Instructions to follow
Wherever the word "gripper" occurs in the lines below, copy the whole line.
-- Data section follows --
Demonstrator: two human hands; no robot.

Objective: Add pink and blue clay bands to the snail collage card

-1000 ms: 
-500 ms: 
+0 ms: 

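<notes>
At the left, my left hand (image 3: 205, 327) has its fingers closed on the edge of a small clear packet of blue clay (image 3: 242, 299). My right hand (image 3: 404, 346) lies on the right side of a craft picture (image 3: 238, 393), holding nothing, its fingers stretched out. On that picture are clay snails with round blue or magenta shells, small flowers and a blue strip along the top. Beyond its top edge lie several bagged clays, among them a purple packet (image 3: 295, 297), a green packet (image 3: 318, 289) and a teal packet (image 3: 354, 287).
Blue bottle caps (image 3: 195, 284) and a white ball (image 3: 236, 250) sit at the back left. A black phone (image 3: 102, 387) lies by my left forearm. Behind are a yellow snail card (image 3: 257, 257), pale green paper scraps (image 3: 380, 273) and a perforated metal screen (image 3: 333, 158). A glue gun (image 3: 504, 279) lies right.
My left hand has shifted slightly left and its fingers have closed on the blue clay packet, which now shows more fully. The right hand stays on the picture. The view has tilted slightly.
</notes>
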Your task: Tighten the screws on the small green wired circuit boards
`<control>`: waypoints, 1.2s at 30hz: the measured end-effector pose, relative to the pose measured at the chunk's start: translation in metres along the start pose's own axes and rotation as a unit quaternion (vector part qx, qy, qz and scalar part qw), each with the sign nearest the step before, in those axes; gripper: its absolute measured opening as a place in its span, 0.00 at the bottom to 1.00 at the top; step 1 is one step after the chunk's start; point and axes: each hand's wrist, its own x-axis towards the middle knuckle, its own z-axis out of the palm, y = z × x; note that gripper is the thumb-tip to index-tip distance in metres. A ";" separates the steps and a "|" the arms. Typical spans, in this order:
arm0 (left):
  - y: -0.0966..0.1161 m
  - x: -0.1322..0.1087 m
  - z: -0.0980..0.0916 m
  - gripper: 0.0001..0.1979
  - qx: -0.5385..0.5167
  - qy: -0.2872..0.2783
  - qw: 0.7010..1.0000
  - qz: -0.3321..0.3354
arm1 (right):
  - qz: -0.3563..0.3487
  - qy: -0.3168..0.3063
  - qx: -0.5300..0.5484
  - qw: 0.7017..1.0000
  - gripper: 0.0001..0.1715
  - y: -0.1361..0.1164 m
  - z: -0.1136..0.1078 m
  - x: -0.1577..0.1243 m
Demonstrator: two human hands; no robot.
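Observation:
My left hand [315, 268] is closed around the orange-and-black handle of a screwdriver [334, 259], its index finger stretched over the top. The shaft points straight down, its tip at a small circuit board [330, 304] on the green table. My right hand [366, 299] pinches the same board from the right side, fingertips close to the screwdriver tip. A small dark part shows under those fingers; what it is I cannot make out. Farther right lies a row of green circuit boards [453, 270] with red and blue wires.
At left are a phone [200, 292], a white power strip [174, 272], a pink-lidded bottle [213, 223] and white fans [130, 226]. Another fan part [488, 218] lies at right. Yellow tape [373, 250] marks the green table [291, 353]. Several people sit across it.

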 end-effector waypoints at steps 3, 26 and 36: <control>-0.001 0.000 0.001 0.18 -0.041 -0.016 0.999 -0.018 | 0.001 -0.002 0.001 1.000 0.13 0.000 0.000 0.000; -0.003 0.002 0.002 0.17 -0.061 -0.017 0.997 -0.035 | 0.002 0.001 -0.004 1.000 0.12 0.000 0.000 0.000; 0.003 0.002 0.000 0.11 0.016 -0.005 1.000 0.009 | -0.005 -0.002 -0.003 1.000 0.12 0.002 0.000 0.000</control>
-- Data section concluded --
Expected output
`<control>`: waypoints, 1.2s at 30hz: the measured end-effector pose, relative to the pose measured at the chunk's start: translation in metres along the start pose's own axes and rotation as a unit quaternion (vector part qx, qy, qz and scalar part qw), each with the sign nearest the step before, in those axes; gripper: its absolute measured opening as a place in its span, 0.00 at the bottom to 1.00 at the top; step 1 is one step after the chunk's start; point and axes: each hand's wrist, its own x-axis towards the middle knuckle, its own z-axis out of the palm, y = z × x; note that gripper is the thumb-tip to index-tip distance in metres. A ";" separates the steps and a "|" the arms. Typical spans, in this order:
  - gripper: 0.0001..0.1979
  - gripper: 0.0001..0.1715

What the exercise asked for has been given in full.